● WHAT YOU HAVE TO DO:
In your copy of the listing below, reproduce each word exactly and include no pictures.

● RECORDED INFORMATION:
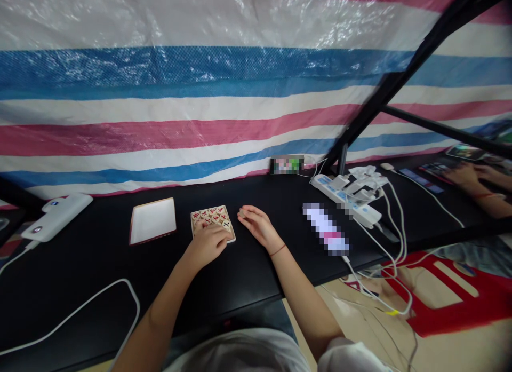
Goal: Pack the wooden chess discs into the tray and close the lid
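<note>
So: right grip point(260, 226) pinched together on one round wooden Chinese chess piece point(242, 213), piece at the fingertips, just off the 3 o'clock side of a small wooden tray point(229, 226). Left grip point(208, 245) over that tray, fingers point(199, 226) down on the packed pieces point(214, 214); no telling whether any piece clamped. Red string bracelet point(277, 250) on right wrist.

Outward, on the black desk point(100, 270): white-faced wood-edged board point(152, 221) at 9 o'clock from tray, well apart from it. White power bank point(56, 217) further out at 9 o'clock, cable trailing toward 7. Pixelated blurred object point(326, 228) at 3 o'clock from right grip, unreadable. White power strip point(346, 198) at 2 o'clock, cables running off desk edge toward 4. Red plastic stool point(440, 292) on the floor at 4 o'clock. Another person's hand point(466, 177), far 2 o'clock. Striped tarp point(200, 105) at 12 o'clock.
</note>
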Available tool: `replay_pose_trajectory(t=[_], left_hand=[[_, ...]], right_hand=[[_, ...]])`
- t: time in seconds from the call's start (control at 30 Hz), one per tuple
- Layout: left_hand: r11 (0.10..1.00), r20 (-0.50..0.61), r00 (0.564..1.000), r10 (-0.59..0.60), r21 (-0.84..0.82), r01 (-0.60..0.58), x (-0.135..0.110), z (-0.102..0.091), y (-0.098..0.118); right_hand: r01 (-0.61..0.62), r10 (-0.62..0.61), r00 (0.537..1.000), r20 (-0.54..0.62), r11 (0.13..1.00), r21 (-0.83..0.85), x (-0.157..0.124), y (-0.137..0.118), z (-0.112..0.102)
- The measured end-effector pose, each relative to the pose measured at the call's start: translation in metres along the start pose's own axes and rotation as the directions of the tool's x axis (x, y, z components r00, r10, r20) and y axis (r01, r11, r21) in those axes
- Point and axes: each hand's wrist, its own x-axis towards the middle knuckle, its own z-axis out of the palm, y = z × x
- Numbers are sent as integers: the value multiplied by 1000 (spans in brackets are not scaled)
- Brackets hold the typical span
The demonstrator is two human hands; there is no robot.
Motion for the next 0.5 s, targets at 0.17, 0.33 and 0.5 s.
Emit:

● ANSWER BOX:
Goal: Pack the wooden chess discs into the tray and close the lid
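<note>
So: right grip point(260, 226) pinched together on one round wooden Chinese chess piece point(242, 213), piece at the fingertips, just off the 3 o'clock side of a small wooden tray point(229, 226). Left grip point(208, 245) over that tray, fingers point(199, 226) down on the packed pieces point(214, 214); no telling whether any piece clamped. Red string bracelet point(277, 250) on right wrist.

Outward, on the black desk point(100, 270): white-faced wood-edged board point(152, 221) at 9 o'clock from tray, well apart from it. White power bank point(56, 217) further out at 9 o'clock, cable trailing toward 7. Pixelated blurred object point(326, 228) at 3 o'clock from right grip, unreadable. White power strip point(346, 198) at 2 o'clock, cables running off desk edge toward 4. Red plastic stool point(440, 292) on the floor at 4 o'clock. Another person's hand point(466, 177), far 2 o'clock. Striped tarp point(200, 105) at 12 o'clock.
</note>
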Available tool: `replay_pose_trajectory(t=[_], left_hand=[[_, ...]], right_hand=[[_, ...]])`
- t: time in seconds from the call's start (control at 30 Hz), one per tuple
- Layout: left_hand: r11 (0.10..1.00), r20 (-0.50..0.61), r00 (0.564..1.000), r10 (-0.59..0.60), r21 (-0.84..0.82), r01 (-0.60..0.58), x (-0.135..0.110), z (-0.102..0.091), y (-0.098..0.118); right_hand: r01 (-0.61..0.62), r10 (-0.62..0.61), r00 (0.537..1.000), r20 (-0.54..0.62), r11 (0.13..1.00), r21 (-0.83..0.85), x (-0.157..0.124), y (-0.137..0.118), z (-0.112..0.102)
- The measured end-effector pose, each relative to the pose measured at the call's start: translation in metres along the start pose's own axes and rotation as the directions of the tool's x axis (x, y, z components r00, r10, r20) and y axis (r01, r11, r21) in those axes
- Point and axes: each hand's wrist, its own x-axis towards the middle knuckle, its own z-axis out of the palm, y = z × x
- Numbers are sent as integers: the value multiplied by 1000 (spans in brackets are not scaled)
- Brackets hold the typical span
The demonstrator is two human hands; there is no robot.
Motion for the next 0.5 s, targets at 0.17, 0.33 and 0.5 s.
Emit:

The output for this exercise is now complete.